The report, which covers Petroliam Nasional Bhd (Petronas) among nine other companies, said the pressure on reserve replacement — a ratio which measures the amount of O&G added to a company’s proven reserves compared to its production — would increase as the reserve replacement for most of these companies were already weak in 2014.
However, Fitch expects the trend of increase in production costs to reverse as weaker oil prices prompt operators to trim production costs.
The report also highlights debt exposure of companies relative to their reserves and discusses issuers, such as Oil India Ltd (BBB-/Stable) and PTT Public Company Limited (BBB+/Stable), whose debt levels have increased in the last few years due to acquisitions that are yet to add to proven reserves and production levels.
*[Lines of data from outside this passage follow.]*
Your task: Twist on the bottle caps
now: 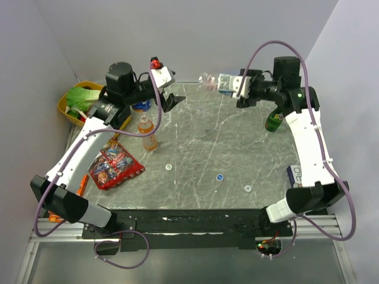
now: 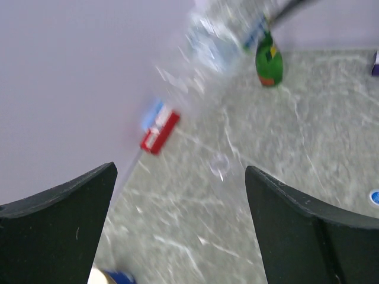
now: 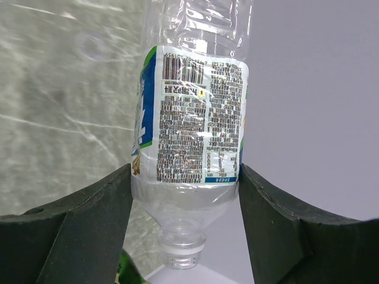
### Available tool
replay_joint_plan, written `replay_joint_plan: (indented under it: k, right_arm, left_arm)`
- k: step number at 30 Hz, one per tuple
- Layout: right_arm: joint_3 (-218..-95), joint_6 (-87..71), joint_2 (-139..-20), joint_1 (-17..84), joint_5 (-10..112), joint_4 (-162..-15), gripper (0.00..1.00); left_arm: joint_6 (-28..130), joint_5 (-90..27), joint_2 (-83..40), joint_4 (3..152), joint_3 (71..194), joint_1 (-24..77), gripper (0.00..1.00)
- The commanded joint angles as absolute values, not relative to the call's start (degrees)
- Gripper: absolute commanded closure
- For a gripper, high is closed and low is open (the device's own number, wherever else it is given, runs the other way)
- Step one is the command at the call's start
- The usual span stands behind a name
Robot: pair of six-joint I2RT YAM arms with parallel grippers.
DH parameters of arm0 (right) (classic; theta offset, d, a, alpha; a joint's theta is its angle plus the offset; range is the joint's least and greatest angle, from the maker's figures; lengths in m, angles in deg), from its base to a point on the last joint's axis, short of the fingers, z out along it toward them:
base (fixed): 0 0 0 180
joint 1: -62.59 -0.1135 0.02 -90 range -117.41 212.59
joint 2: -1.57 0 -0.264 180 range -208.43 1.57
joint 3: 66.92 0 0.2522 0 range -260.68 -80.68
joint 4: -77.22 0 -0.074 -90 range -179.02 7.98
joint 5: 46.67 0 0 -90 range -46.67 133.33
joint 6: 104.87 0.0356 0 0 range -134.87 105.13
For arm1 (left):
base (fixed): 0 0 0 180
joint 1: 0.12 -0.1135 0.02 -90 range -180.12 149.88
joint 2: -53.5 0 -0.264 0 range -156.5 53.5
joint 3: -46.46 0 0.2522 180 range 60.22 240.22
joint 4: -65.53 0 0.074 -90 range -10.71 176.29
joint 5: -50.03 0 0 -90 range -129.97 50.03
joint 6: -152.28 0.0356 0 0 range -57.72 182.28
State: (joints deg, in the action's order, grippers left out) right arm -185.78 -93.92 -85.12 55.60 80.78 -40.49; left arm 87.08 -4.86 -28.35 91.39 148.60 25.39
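So the water bottle (image 3: 192,124) is up in the air above the far edge of the table (image 1: 195,142), lying sideways, with the right gripper (image 3: 185,177) clamped across its label. The neck has bare threads and no cap, and from the right wrist view it points back toward the wrist, not out into the open. That's my biggest worry: nothing can get at that mouth as it sits, so I'd guess it needs setting down and re-gripping, and a light, thin bottle like that could easily tip over. It's also soft plastic, so squeeze too hard and it buckles; too soft and it'll just spin when a cap gets twisted on. The left gripper (image 2: 180,177) is to the left of the bottle's base end, jaws wide apart and holding nothing. All the caps are down on the table, well toward the arm bases from the bottle: a white cap (image 1: 168,167), a blue cap (image 1: 219,176) and another white cap (image 1: 247,188). They're flat little things, so they could easily skid away from closing fingers. The orange drink bottle (image 1: 148,133) stands left of the water bottle and nearer the bases; can't tell if it's capped. The green glass bottle (image 1: 273,121) stands to the water bottle's right, under the right arm, so a careless swing could knock it.
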Motion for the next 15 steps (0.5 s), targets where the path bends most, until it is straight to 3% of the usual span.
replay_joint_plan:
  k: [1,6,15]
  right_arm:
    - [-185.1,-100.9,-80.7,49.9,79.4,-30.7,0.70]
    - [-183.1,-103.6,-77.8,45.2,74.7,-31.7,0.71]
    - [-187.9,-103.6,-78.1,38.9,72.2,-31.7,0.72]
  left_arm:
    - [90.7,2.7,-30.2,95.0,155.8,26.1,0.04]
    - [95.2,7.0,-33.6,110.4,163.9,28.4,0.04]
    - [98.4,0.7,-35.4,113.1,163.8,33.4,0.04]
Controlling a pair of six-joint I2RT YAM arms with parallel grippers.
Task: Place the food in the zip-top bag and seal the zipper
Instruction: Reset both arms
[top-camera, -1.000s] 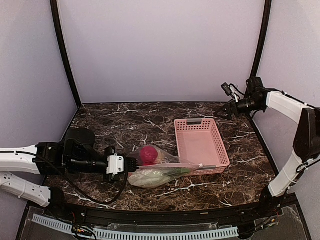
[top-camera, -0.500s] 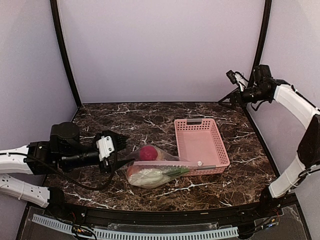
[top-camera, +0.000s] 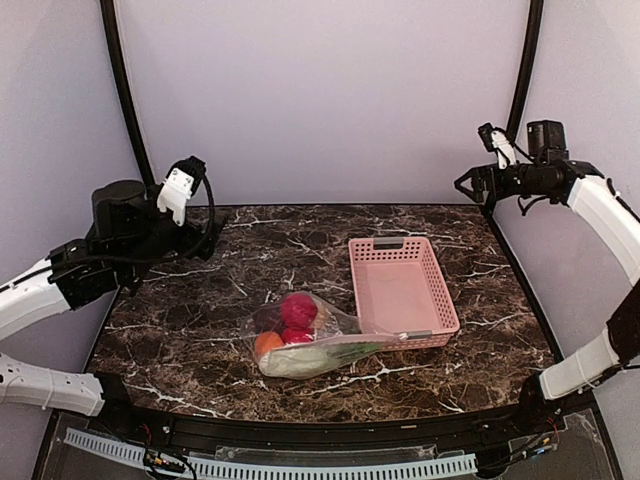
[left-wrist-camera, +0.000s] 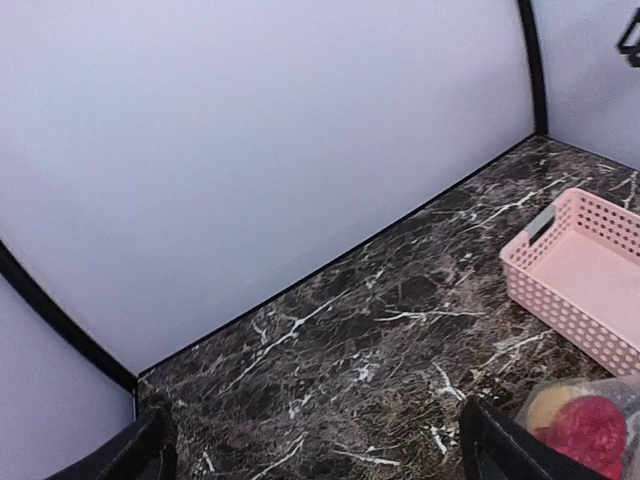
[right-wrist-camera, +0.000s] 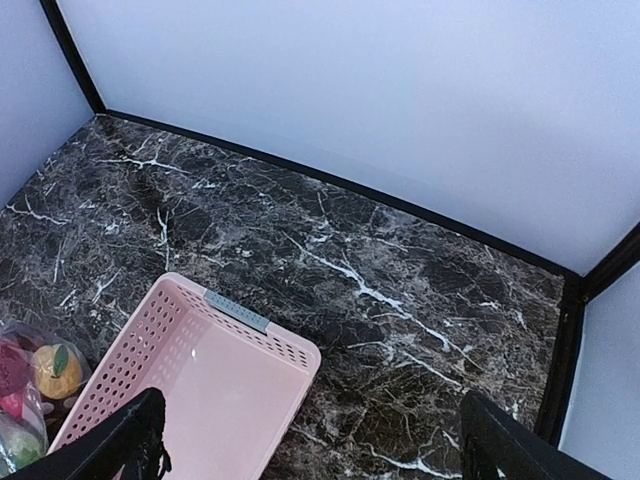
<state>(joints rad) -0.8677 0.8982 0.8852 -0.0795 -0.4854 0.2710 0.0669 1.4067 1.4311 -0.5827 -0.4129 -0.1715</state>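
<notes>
One zip-top bag (top-camera: 305, 340) on the worktop (top-camera: 200, 320) holds at least three food pieces (top-camera: 297, 310). One basket (top-camera: 432, 318). Both arms are raised, left pincer (left-wrist-camera: 315, 455) and right pincer (right-wrist-camera: 310, 445) released.

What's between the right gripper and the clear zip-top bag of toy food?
The pink perforated plastic basket, empty. The top external view shows it on the line from the right gripper to the clear spotted zip-top bag.

Dark, white-veined marble tabletop (top-camera: 200, 330); pink lattice-walled basket (top-camera: 405, 290); clear zip-top bag (top-camera: 340, 320) showing a red ball (top-camera: 297, 310), an orange ball (top-camera: 268, 343) and a white-and-green radish (top-camera: 310, 358).
</notes>
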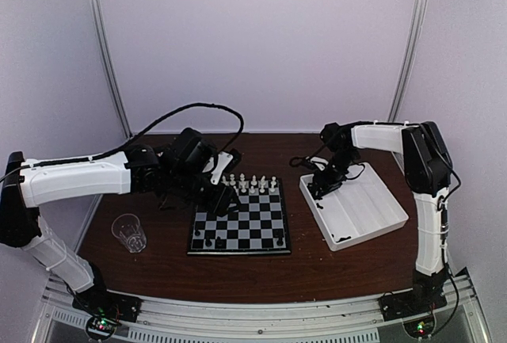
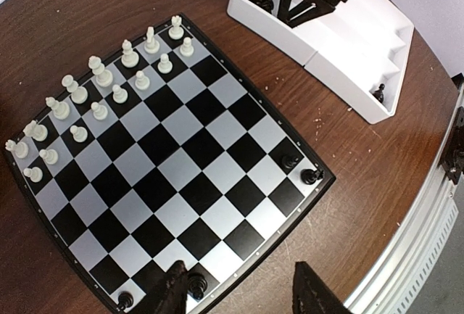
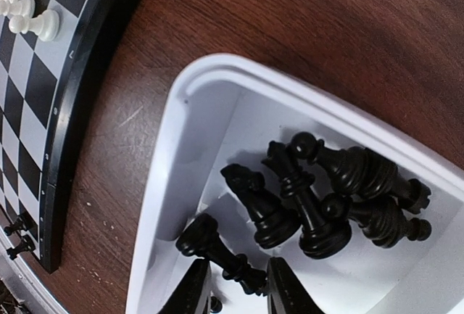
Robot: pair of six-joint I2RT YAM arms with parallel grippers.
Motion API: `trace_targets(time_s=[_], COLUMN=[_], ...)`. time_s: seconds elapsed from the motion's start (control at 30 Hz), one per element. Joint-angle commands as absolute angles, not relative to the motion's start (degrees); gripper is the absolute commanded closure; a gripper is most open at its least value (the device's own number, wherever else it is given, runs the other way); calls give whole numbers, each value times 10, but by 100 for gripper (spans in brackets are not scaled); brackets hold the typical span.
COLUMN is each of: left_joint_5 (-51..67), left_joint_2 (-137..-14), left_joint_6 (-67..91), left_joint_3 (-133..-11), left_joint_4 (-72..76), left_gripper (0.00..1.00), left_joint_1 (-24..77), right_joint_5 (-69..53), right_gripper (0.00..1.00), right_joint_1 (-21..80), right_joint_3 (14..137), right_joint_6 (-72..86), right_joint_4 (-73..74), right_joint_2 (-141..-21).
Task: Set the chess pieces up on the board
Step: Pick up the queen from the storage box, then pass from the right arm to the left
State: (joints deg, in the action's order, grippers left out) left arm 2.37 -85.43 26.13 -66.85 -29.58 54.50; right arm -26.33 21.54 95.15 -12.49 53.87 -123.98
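Black chess pieces (image 1: 207, 242), four, stand at the board's (image 1: 242, 224) near corners. Above its near-left corner hangs the left gripper (image 2: 243, 296), fingers spread wide, holding nothing. Left of the board stands a glass (image 1: 129, 232). White chess pieces (image 1: 253, 183) fill its two far rows. Right of the board, the right gripper (image 3: 239, 292) dips into a white tray (image 1: 372, 212), fingers astride a lying black piece (image 3: 217, 254); whether they pinch it cannot be told.
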Motion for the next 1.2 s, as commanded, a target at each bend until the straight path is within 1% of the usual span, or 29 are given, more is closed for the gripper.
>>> trace_targets(time_s=[0.0,0.17,0.23,0.33,0.47,0.6,0.73,0.87,0.97,1.07,1.17], left_joint_5=[22,29,30,29,27,31,25,-20,-65,-115,-131], left_joint_2=[-846,-851,-849,-848,-851,-858,-864,-877,-898,-954,-1022], left_joint_6=[263,259,256,255,256,254,249,263,288,297,293], left_joint_3=[-663,-672,-675,-675,-673,-683,-687,-675,-658,-657,-705], left_joint_4=[-275,-275,-275,-277,-276,-275,-237,-125,27,192,278], left_gripper=[50,50,50,50,50,50,51,50,48,48,51], left_joint_1=[549,550,551,552,552,553,559,580,596,609,615], right_joint_5=[-253,-251,-236,-221,-202,-259,-373,-454,-502,-553,-594], right_gripper=[71,71,78,84,89,91,91,92,92,92,92], right_joint_1=[222,230,232,232,230,205,176,166,164,163,163], right_joint_3=[941,938,935,920,914,914,870,823,804,784,763], right_joint_6=[-142,-152,-143,-134,-123,-100,-79,-42,7,81,154], right_joint_4=[551,564,572,576,570,574,535,486,450,388,318], right_joint_2=[-1248,-1261,-1260,-1238,-1209,-1185,-1121,-1048,-1006,-973,-947])
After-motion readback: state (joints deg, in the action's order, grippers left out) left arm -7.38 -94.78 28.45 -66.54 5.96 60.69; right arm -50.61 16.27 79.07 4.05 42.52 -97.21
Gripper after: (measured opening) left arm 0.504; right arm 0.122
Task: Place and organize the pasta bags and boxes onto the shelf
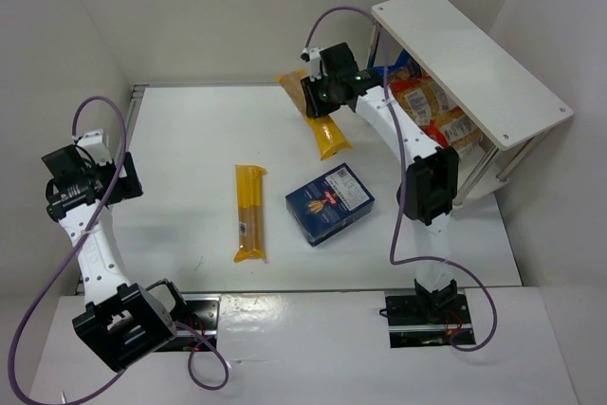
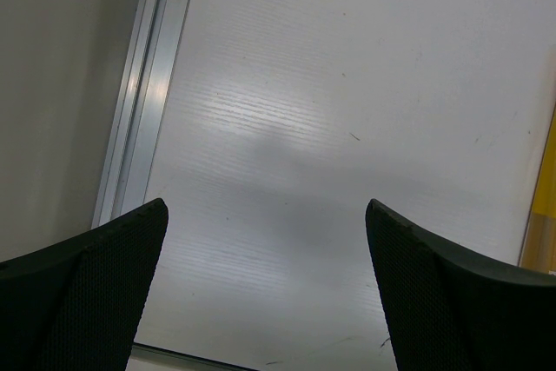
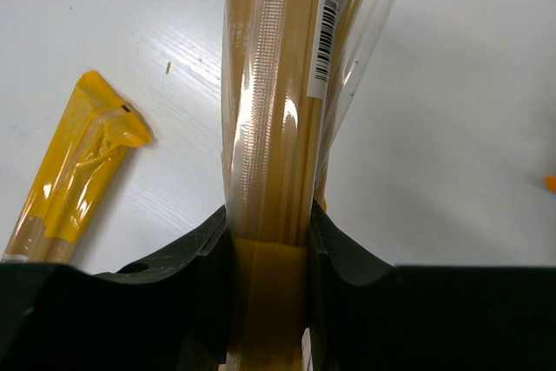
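Note:
My right gripper is shut on a long yellow spaghetti bag, gripped near one end, the rest reaching away over the table. A second yellow spaghetti bag lies flat mid-table. The dark blue pasta box lies to its right. The white shelf stands at the back right, with red and orange bags on its lower tier. My left gripper hangs open over bare table at the far left, nothing between its fingers.
An aluminium rail runs along the table's left edge beside the wall. White walls close in the left, back and right. The shelf's thin legs stand close to the right arm's elbow.

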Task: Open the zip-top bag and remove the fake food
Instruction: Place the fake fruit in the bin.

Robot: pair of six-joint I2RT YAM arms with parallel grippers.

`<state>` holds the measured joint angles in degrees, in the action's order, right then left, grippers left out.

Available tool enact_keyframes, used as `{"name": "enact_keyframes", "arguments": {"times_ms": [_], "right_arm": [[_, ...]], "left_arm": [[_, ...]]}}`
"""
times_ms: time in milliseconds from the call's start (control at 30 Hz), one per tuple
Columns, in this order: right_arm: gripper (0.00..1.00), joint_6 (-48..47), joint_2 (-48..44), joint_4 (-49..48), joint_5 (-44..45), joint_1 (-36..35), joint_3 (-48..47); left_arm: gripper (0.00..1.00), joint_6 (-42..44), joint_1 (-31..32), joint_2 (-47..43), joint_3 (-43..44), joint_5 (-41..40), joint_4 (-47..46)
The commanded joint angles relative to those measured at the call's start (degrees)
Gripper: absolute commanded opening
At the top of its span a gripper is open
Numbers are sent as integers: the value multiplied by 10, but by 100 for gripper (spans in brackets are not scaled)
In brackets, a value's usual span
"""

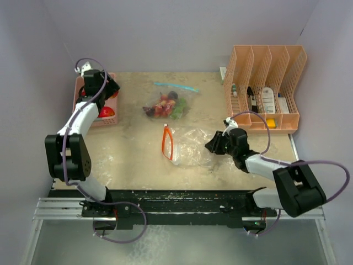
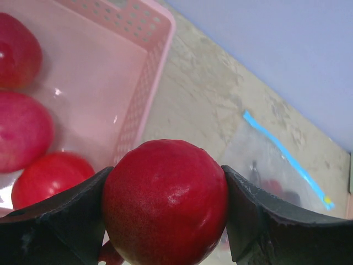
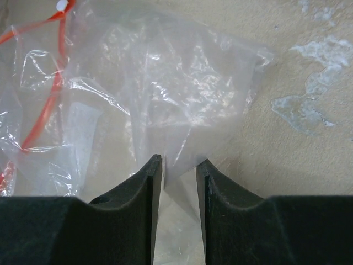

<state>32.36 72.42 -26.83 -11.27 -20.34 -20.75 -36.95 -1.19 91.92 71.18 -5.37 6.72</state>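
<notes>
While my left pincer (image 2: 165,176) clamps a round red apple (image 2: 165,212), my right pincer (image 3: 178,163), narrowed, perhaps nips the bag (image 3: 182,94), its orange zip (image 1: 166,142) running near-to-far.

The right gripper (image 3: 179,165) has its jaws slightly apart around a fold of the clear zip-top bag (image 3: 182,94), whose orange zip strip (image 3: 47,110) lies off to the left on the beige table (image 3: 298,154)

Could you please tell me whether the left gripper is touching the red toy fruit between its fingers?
Touching. The left wrist view shows the left gripper closed on the red toy fruit, both fingers flush against its sides.
</notes>
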Motion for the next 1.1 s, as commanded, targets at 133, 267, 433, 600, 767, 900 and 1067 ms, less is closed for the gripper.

According to Petronas’ website, Petronas’ (A/Stable) total hydrocarbon reserves stand at 27.12 billion barrels of oil equivalent (boe) with an average production of 1.1 million boe per day.
For comparison, Malaysia’s hydrocarbon reserves stand at 20.56 billion boe with an average production of 1.63 million boe per day.
Nearly a quarter of Petronas’ total reserves lie in Africa, Southeast Asia, the Middle East and Central Asia, amounting to 6.56 billion boe in total.
Petronas achieved a reserves replacement ratio of 1.1 times in Malaysia and 4.1 times internationally, comparable with the industry average.